## TASK DIRECTIONS
All of the data below is to be written out again exactly.

## DATA
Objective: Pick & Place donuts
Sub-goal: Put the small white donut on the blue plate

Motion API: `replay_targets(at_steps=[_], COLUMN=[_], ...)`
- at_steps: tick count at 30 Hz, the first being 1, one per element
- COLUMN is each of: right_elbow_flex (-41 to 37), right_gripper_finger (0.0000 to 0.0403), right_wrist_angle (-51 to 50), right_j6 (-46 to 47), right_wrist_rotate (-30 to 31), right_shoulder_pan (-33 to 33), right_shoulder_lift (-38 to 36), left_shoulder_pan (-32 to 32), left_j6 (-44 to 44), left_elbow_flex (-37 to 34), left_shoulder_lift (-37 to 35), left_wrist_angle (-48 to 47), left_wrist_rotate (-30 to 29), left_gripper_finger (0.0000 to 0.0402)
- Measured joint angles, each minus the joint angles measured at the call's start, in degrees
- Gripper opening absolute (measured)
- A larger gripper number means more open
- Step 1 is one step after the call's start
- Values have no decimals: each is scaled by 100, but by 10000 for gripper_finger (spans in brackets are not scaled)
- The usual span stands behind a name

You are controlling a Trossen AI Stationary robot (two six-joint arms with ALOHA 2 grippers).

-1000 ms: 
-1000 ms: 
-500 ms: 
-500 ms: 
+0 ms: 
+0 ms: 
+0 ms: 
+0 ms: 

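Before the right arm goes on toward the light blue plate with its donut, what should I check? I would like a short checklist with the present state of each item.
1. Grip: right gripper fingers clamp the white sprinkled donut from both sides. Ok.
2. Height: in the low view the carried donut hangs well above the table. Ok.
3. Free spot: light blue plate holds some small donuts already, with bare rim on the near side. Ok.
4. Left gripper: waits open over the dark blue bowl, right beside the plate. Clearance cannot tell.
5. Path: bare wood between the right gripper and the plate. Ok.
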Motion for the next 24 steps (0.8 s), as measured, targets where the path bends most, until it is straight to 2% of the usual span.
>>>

## PROBLEM SOLUTION
Objective: Pick & Place donuts
Sub-goal: Put the small white donut on the blue plate

Motion API: `replay_targets(at_steps=[_], COLUMN=[_], ...)`
- at_steps: tick count at 30 Hz, the first being 1, one per element
- COLUMN is each of: right_elbow_flex (-41 to 37), right_gripper_finger (0.0000 to 0.0403), right_wrist_angle (-51 to 50), right_j6 (-46 to 47), right_wrist_rotate (-30 to 31), right_shoulder_pan (-33 to 33), right_shoulder_lift (-38 to 36), left_shoulder_pan (-32 to 32), left_j6 (-44 to 44), left_elbow_flex (-37 to 34), left_shoulder_lift (-37 to 35), left_wrist_angle (-48 to 47), left_wrist_rotate (-30 to 29), left_gripper_finger (0.0000 to 0.0402)
- Measured joint angles, each minus the joint angles measured at the call's start, in degrees
- Gripper opening absolute (measured)
- A larger gripper number means more open
- Step 1 is one step after the call's start
- Values have no decimals: each is scaled by 100, but by 10000 for gripper_finger (spans in brackets are not scaled)
- The usual span stands behind a name

You are controlling a Trossen AI Stationary robot (two six-joint arms with ALOHA 2 grippers).

-1000 ms: 
-1000 ms: 
-500 ms: 
-500 ms: 
+0 ms: 
+0 ms: 
+0 ms: 
+0 ms: 

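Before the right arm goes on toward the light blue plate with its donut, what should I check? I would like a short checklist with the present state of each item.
1. Grip: right gripper fingers clamp the white sprinkled donut from both sides. Ok.
2. Height: in the low view the carried donut hangs well above the table. Ok.
3. Free spot: light blue plate holds some small donuts already, with bare rim on the near side. Ok.
4. Left gripper: waits open over the dark blue bowl, right beside the plate. Clearance cannot tell.
5. Path: bare wood between the right gripper and the plate. Ok.
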Motion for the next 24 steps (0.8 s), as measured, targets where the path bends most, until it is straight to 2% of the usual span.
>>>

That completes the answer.